(INFORMATION SHOWN)
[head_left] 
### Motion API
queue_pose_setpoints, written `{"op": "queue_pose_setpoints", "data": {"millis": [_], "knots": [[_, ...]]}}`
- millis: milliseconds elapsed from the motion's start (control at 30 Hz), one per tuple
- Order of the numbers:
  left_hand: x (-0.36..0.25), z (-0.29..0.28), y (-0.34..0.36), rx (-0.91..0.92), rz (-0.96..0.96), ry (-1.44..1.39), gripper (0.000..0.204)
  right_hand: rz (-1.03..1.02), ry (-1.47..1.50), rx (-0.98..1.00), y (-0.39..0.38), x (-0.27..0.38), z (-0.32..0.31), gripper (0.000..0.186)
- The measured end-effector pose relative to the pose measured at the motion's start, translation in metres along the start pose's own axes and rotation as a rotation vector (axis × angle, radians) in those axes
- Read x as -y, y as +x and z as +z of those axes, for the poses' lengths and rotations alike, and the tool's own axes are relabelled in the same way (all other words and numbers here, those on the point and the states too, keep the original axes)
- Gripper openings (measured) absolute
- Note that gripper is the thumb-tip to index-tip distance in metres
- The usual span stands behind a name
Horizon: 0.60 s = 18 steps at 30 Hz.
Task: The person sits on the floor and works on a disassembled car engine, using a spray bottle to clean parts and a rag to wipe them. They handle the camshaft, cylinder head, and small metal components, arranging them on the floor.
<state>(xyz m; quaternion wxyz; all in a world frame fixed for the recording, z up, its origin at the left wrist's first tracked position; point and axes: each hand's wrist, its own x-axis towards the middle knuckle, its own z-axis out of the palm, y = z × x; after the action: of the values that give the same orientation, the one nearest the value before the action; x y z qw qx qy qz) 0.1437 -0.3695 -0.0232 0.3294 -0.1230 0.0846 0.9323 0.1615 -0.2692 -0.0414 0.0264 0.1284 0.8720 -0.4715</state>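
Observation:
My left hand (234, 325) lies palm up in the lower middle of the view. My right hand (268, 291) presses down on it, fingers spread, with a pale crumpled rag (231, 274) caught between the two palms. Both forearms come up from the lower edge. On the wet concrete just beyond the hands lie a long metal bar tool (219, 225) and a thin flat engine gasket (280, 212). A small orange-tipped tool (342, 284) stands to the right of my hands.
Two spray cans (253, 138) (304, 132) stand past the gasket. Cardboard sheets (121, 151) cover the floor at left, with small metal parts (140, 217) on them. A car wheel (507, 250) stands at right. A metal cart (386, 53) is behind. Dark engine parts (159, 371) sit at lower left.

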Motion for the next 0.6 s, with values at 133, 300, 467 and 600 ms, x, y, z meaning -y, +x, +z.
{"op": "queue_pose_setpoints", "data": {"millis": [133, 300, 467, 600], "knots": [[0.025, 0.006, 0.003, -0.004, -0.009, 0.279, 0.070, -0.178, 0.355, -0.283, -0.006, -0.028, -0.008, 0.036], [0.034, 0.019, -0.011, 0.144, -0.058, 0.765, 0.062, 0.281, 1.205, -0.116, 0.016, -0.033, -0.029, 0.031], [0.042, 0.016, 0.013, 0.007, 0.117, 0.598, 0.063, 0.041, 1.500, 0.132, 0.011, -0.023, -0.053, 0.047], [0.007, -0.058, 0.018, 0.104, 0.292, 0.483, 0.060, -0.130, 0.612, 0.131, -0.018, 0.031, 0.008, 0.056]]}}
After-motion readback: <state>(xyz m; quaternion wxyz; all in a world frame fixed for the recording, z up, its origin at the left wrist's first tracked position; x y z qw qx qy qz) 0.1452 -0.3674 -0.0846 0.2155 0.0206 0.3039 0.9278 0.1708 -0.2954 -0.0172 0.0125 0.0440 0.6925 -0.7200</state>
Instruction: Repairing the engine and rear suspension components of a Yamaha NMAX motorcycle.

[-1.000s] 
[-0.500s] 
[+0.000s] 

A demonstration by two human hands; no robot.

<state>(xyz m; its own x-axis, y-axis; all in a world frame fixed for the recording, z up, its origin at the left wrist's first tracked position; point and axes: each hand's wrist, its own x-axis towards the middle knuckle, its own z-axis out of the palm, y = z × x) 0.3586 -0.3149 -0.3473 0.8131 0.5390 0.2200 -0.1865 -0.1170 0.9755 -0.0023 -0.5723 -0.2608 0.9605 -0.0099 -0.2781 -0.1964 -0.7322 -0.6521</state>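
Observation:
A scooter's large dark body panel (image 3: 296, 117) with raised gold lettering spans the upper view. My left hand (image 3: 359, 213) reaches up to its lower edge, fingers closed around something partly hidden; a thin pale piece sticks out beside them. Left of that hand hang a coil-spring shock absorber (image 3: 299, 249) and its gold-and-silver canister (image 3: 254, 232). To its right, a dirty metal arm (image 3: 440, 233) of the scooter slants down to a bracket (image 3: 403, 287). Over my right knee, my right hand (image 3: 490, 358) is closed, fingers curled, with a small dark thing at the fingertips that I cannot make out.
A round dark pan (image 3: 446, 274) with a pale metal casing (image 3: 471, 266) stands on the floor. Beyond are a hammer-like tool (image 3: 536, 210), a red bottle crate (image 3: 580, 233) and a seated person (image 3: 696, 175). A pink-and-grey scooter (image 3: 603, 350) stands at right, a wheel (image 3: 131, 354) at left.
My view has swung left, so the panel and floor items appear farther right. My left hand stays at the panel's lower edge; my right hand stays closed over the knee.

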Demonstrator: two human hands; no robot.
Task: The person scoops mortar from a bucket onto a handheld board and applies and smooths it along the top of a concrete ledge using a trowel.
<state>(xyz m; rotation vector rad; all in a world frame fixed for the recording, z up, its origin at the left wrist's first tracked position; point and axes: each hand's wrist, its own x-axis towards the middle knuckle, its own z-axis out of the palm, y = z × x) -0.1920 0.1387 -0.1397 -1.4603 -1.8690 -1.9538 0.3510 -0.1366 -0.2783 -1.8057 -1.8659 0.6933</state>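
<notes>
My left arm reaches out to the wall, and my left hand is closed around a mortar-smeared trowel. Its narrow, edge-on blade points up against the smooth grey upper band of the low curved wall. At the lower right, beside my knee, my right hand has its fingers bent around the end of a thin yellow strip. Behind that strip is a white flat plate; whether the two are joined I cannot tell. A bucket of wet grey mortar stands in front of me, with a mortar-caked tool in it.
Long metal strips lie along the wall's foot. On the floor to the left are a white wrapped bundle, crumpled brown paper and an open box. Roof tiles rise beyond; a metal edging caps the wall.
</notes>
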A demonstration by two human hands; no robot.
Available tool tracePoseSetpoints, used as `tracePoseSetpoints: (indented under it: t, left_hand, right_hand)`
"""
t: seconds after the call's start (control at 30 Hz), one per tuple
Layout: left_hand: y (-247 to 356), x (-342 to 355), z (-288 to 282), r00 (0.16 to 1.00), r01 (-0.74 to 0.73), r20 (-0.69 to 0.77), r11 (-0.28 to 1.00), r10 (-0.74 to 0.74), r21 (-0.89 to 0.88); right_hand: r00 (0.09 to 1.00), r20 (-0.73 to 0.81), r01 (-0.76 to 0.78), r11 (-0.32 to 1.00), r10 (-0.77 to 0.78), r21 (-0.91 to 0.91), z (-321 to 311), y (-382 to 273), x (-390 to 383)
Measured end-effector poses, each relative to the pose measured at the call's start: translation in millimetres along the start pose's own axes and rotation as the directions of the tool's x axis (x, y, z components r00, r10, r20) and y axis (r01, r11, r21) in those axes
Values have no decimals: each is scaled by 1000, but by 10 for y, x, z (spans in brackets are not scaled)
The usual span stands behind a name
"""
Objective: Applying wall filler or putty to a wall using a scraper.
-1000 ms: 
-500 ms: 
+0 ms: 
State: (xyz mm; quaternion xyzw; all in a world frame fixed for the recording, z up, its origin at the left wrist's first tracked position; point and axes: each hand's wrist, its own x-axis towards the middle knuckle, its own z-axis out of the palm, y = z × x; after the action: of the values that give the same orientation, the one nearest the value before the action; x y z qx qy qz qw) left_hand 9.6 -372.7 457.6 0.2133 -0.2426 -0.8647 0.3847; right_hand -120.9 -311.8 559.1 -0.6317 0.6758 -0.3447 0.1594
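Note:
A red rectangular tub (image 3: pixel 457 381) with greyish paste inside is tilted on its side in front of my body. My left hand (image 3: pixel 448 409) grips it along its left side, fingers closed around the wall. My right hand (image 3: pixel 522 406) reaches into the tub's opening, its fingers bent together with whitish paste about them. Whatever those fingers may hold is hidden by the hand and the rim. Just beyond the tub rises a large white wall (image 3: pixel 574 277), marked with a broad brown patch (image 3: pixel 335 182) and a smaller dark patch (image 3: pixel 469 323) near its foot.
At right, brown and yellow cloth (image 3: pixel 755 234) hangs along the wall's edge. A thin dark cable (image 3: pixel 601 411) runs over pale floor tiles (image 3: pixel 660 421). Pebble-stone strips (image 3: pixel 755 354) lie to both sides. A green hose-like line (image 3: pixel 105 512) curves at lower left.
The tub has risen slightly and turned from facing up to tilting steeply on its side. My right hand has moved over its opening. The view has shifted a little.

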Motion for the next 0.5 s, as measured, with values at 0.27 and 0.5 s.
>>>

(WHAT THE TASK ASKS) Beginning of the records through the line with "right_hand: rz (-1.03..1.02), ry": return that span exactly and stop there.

(PROBLEM SOLUTION)
[head_left] 
### Motion API
queue_pose_setpoints, written `{"op": "queue_pose_setpoints", "data": {"millis": [_], "knots": [[_, ...]]}}`
- millis: milliseconds elapsed from the motion's start (control at 30 Hz), one per tuple
- Order of the numbers:
  left_hand: x (-0.36..0.25), z (-0.29..0.28), y (-0.34..0.36), rx (-0.91..0.92), rz (-0.96..0.96), ry (-1.44..1.39), gripper (0.000..0.204)
  right_hand: rz (-1.03..1.02), ry (-1.47..1.50), rx (-0.98..1.00), y (-0.39..0.38), x (-0.27..0.38), z (-0.32..0.31), gripper (0.000..0.186)

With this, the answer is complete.